**ACTIVITY:** Write again exactly the lines in the listing below, starting at the line with "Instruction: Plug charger" and ending at the line with "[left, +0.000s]", both included. Pictures are not copied.

**EXERCISE MATERIALS:**
————

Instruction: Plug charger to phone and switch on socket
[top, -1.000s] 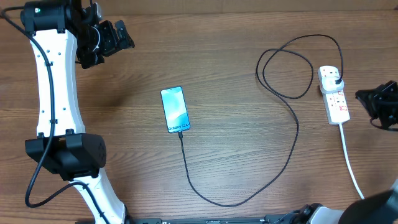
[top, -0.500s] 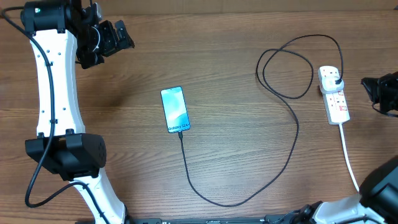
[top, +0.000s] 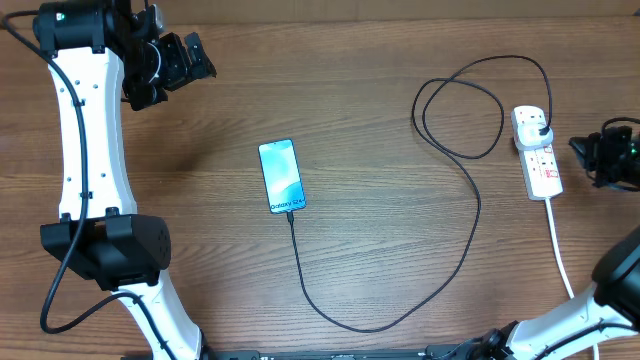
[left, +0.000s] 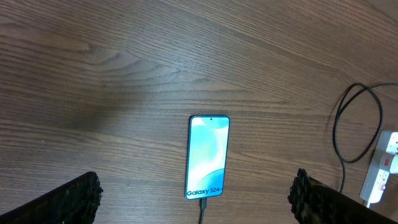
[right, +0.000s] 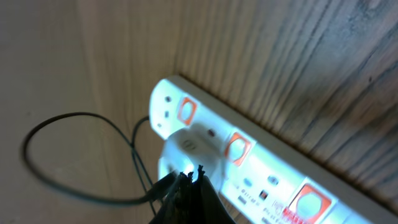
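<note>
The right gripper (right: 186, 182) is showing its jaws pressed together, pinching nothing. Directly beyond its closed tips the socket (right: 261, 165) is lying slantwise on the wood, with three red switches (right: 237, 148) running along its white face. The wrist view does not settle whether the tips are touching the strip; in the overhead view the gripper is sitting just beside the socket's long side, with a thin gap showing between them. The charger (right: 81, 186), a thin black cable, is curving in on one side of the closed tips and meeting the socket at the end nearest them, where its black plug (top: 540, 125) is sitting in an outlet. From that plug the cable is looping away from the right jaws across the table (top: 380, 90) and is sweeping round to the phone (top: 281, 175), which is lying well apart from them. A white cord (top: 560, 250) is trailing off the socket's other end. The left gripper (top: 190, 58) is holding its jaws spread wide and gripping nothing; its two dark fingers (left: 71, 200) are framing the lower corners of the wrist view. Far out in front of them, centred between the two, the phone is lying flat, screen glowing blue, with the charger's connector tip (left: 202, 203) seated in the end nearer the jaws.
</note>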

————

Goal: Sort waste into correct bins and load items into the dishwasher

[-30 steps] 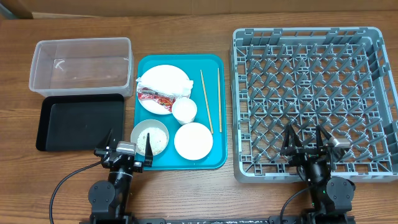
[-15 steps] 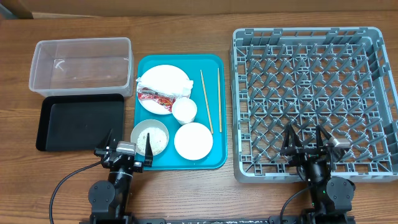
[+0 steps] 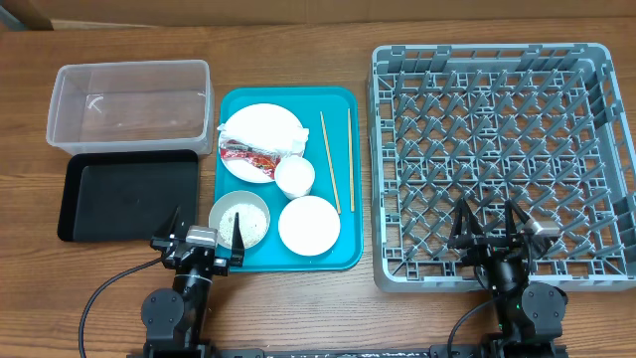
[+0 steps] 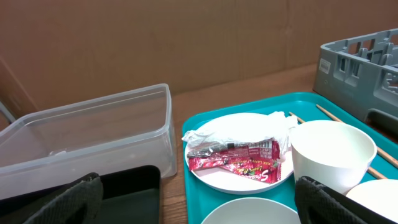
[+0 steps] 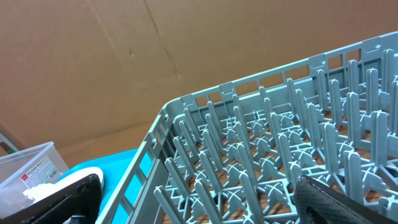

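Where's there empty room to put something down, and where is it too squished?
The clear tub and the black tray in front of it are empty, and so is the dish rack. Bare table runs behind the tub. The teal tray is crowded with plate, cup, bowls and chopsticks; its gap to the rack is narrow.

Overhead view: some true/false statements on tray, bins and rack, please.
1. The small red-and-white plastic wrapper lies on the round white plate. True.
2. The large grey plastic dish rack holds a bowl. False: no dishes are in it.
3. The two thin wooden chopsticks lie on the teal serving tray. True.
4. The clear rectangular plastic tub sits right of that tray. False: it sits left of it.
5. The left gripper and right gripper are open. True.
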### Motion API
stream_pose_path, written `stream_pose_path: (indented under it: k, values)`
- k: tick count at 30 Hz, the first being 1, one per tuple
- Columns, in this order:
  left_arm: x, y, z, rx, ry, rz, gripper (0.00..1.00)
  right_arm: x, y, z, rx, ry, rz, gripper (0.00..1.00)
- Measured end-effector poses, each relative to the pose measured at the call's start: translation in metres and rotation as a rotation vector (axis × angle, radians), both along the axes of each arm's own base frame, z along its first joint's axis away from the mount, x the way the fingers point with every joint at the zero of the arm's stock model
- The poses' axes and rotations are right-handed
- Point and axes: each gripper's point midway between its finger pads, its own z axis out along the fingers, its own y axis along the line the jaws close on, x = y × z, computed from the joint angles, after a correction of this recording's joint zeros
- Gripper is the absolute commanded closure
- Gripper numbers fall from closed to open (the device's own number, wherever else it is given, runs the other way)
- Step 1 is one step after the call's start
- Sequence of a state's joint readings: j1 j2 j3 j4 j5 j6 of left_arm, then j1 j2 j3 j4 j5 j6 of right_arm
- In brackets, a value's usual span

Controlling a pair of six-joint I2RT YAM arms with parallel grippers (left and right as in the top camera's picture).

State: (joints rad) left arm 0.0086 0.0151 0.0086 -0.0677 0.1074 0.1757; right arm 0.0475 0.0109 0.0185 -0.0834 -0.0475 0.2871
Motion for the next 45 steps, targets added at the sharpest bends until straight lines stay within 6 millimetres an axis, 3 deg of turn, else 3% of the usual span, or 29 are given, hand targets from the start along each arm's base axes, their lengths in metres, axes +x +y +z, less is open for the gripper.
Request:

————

**COMPLETED EXERCISE:**
Instruction: Plug charger to phone and switch on socket
[top, -1.000s] 
[top, -0.500s] 
[top, +0.000s] 
[left, +0.000s] 

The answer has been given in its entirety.